Costa learned the methodology during his Ph.D. research, while he was on an internship at Delwart's laboratory. The supervisor in Brazil was Ester Sabino, a professor at FM-USP who headed the university's Institute of Tropical Medicine (IMT-USP) between 2015 and 2019.
The PLOS ONE article reports the results of analyses of 781 samples collected between 2013 and 2016. Anelloviruses were found in 80% of patients, while 19% contained type 1 human pegiviruses (HPgV-1). Neither genus is thought to cause significant pathologies. In 17%, the researchers detected parvovirus B19, which causes erythema infectiosum (slapped cheek syndrome or fifth disease), a common childhood ailment characterized by a mild fever and rashes on the face, arms, legs and trunk.
The viral species that had never been described, both belonging to the family Parvoviridae, were found in only two of the samples. The plasma samples were provided by the LACENs for Amapá, Tocantins, Paraíba, Maranhão, Mato Grosso do Sul, Piauí and Maranhão states.
"The study continues, and altogether we've received 20,000 samples for analysis. They send us samples that test negative for dengue, Zika and chikungunya. In our lab at IMT-USP, we perform molecular tests to detect other known flaviviruses [which cause yellow fever or West Nile fever, for example], alphaviruses [including Mayaro virus and several species that cause encephalitis] and enteroviruses [which can cause respiratory diseases and hand-foot-and-mouth syndrome, among others]. If we find none, we move on to the metagenomic analysis," Costa said.

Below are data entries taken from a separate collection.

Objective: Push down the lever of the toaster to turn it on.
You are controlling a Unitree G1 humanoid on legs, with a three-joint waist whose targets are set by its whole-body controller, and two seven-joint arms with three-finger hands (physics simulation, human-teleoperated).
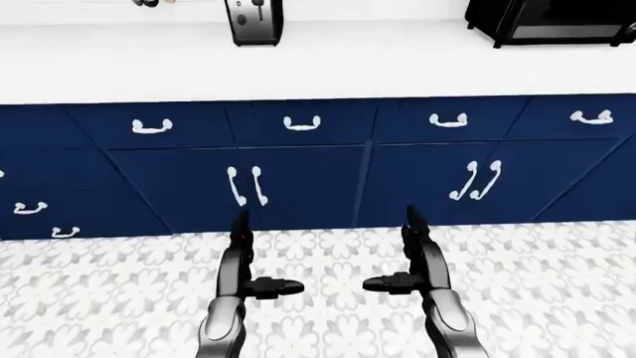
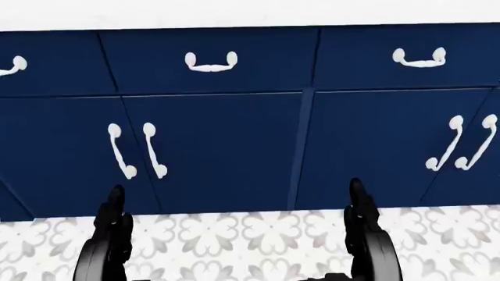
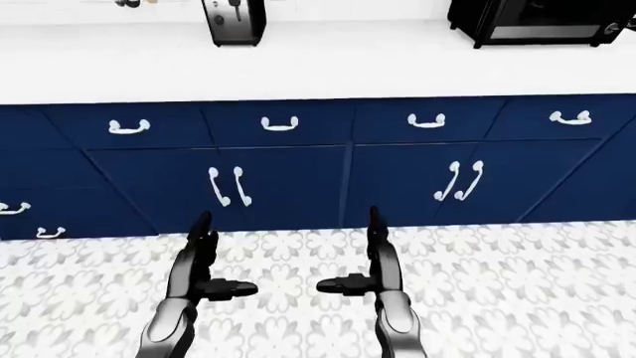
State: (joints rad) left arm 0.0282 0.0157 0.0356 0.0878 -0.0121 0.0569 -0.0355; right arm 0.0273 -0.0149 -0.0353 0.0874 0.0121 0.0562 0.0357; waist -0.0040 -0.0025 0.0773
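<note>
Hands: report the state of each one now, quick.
Left hand: open, fingers extended, holding nothing.
Right hand: open, fingers extended, holding nothing.

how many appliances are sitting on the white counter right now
2. The toaster stands at the top, left of centre in the left-eye view; a black oven sits at the top right. Others may lie outside the frame.

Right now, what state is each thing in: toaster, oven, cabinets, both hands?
Silver toaster with black lever: upright on the white counter, untouched; lever position unclear.
Black toaster oven: door closed.
Navy cabinet doors and drawers: all shut.
Left hand: fingers open, empty.
Right hand: fingers open, empty.
</note>
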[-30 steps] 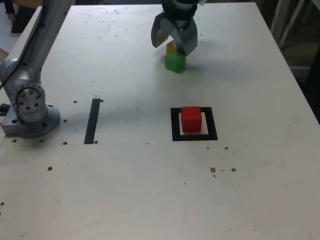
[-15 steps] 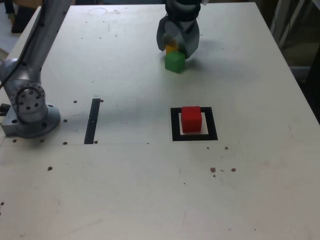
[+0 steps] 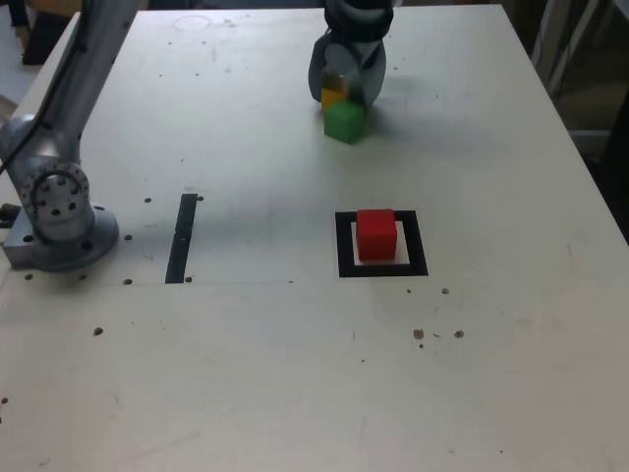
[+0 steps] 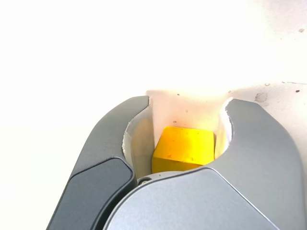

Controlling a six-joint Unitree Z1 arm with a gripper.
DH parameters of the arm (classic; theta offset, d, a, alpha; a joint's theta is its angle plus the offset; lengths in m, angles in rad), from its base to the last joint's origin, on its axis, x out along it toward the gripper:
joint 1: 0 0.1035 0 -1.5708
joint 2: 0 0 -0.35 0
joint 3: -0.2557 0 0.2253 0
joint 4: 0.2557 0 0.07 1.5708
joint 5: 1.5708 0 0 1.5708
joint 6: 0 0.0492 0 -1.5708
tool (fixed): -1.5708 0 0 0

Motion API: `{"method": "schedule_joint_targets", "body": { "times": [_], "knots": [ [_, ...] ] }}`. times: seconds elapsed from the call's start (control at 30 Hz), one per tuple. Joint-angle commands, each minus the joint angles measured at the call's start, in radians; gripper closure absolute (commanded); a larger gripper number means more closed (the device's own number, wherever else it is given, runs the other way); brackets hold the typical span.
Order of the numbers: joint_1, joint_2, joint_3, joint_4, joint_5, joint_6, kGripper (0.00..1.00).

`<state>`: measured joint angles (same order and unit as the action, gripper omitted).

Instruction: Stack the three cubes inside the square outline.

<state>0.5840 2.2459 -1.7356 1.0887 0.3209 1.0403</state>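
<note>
Progress: one cube of three is in place. Red cube [image 3: 375, 233] sits alone inside the square outline [image 3: 343, 246], on the pale inner area, nothing stacked on it. Judged from that, the base of the stack is done; two placements remain.

Yellow cube [image 3: 334, 96] is at the far end of the table [image 3: 246, 374], well apart from the outline, between the jaws of the gripper [image 3: 346, 84]. In the wrist view the yellow cube [image 4: 183, 149] fills the gap between the two grey jaws of the gripper [image 4: 184, 143], both jaws drawn in close against its sides. Reads as a pinch on the yellow cube. Whether it has left the table cannot be told; in the exterior view it looks low, at or near the surface.

Green cube [image 3: 345, 121] stands just beside the yellow one, on the near side in the exterior view, touching or almost touching it; the gap cannot be made out. It is free of the jaws and is likely the last to go up.

Narrow black strip [image 3: 182, 237] lies toward the exterior view's left, near the arm base [image 3: 59, 211]; not part of the target.

Hard to see:
- Most of the yellow cube is covered by the gripper body in the exterior view; only an edge shows.
- Wrist view is badly overexposed; the table beyond the jaws is washed to white, green cube not visible there.
- Actual pad contact on the cube faces is hidden by the jaw housings.
- Upper arm is cut off at the frame's top edge.
</note>
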Motion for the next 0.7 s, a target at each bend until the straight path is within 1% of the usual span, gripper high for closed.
{"method": "schedule_joint_targets", "body": {
  "times": [0.0, 0.23, 0.33, 0.43, 0.5, 0.57, 0.67],
  "knots": [
    [0.002, -0.013, -0.001, 0.001, 0.001, -0.009, 0.76],
    [0.000, -0.031, -0.025, 0.015, 0.001, -0.026, 0.78],
    [-0.006, -0.045, -0.067, 0.054, 0.000, -0.026, 0.78],
    [-0.020, -0.059, -0.117, 0.122, -0.004, -0.032, 0.78],
    [-0.033, -0.075, -0.135, 0.166, -0.016, -0.051, 0.78],
    [-0.052, -0.096, -0.137, 0.200, -0.037, -0.083, 0.78],
    [-0.099, -0.135, -0.125, 0.235, -0.071, -0.166, 0.78]
  ]
}}
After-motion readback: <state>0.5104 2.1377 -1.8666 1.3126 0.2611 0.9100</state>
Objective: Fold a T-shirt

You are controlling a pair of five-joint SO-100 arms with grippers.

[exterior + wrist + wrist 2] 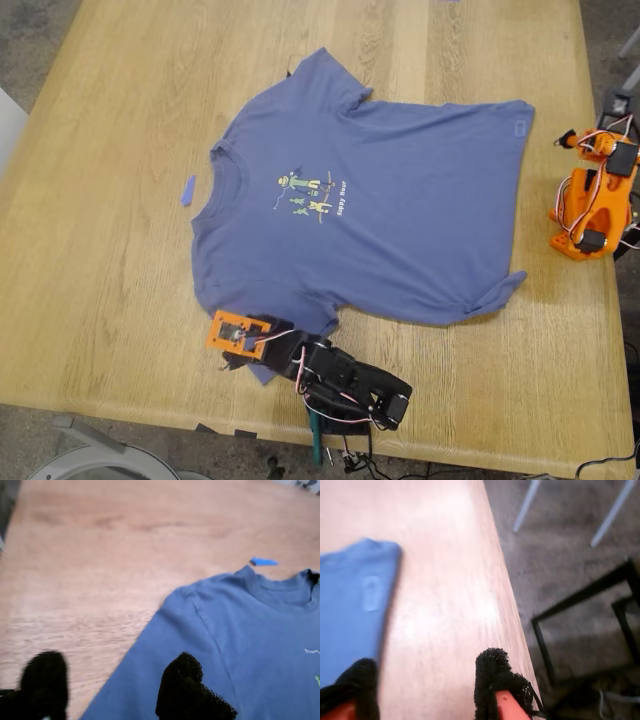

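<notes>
Two grippers are in view and neither holds cloth. The T-shirt (370, 215) lies flat and unfolded on the table (120, 300), collar toward the exterior view's left, hem toward its right, so its long axis runs across that view. My first gripper (115, 690) hangs over the near sleeve, fingers apart: one pad above the fabric, the other above bare wood beside the sleeve edge. In the exterior view this arm sits at the bottom edge, at the sleeve. My second gripper (427, 690) stands at the exterior view's right, fingers also apart, just beside the hem corner and mostly over wood. A small blue tape scrap (188, 190) lies near the collar. Judgement: the first gripper is nearer a usable grasp; the sleeve lies directly beneath it.
</notes>
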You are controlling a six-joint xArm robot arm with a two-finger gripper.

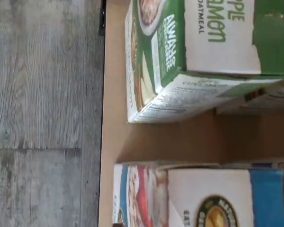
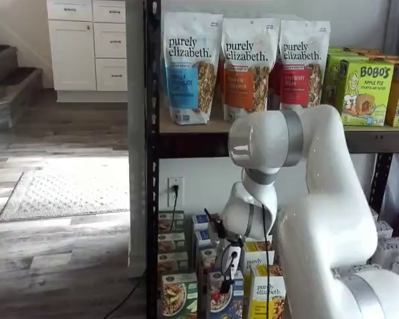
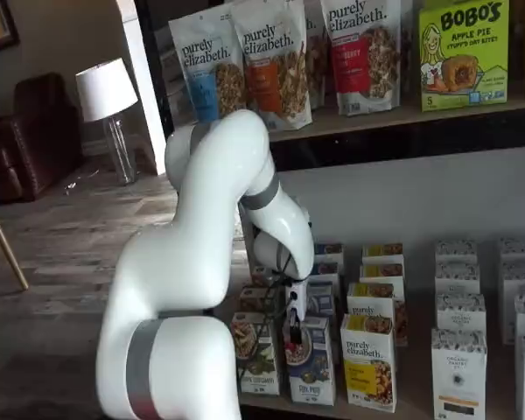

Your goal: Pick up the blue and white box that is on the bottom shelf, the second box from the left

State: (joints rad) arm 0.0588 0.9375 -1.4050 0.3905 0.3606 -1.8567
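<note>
The blue and white box stands at the front of the bottom shelf in both shelf views (image 2: 227, 298) (image 3: 311, 367), white on top, navy below, with a bowl picture. It also shows in the wrist view (image 1: 199, 196). My gripper (image 2: 227, 271) (image 3: 293, 328) hangs just above and in front of this box's top, its black fingers pointing down. The fingers show as one dark shape with no plain gap, and nothing is seen in them. The bottom shelf's tan board (image 1: 175, 142) shows bare between this box and its green neighbour.
A green-and-white oatmeal box (image 1: 194, 52) (image 2: 178, 296) stands beside the blue one, a yellow-and-white box (image 2: 267, 296) (image 3: 368, 363) on the other side. More box rows stand behind. Granola pouches (image 2: 189, 66) fill the upper board. Wood floor (image 1: 42, 113) lies in front.
</note>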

The aim of the project, he added, is to describe the viral diversity found in Brazil and identify species that may be causing diseases in humans unnoticed amid outbreaks of disease caused by arboviruses.
A study published in the journal Clinical Infectious Diseases in 2019, for example, reported on a hidden outbreak of parvovirus B19 during a dengue epidemic in 2013-14. The principal investigator was the virologist Paolo Zanotto, a professor at the University of São Paulo. The study was supported by FAPESP.
"This is a significant case from a public health standpoint. If it infects pregnant women, parvovirus B19 can cause severe problems in their fetuses," Costa said.
Next steps
Further detailed studies will be required to determine whether the two novel viruses described are a human health hazard.
"We tried and failed to infect cell cultures in the lab, either because these viruses don't infect the type of cell used in the experiment or because the viral particles contained in the samples we analyzed were no longer viable. We don't know," Costa said.
However, the group obtained a second sample of the virus identified in the patient from Tocantins (a chapparvovirus) and is now developing a serological test. "The idea is to see whether this patient and their family have antibodies against this microorganism, in which case they were infected in the past and produced a response against the virus," Costa said.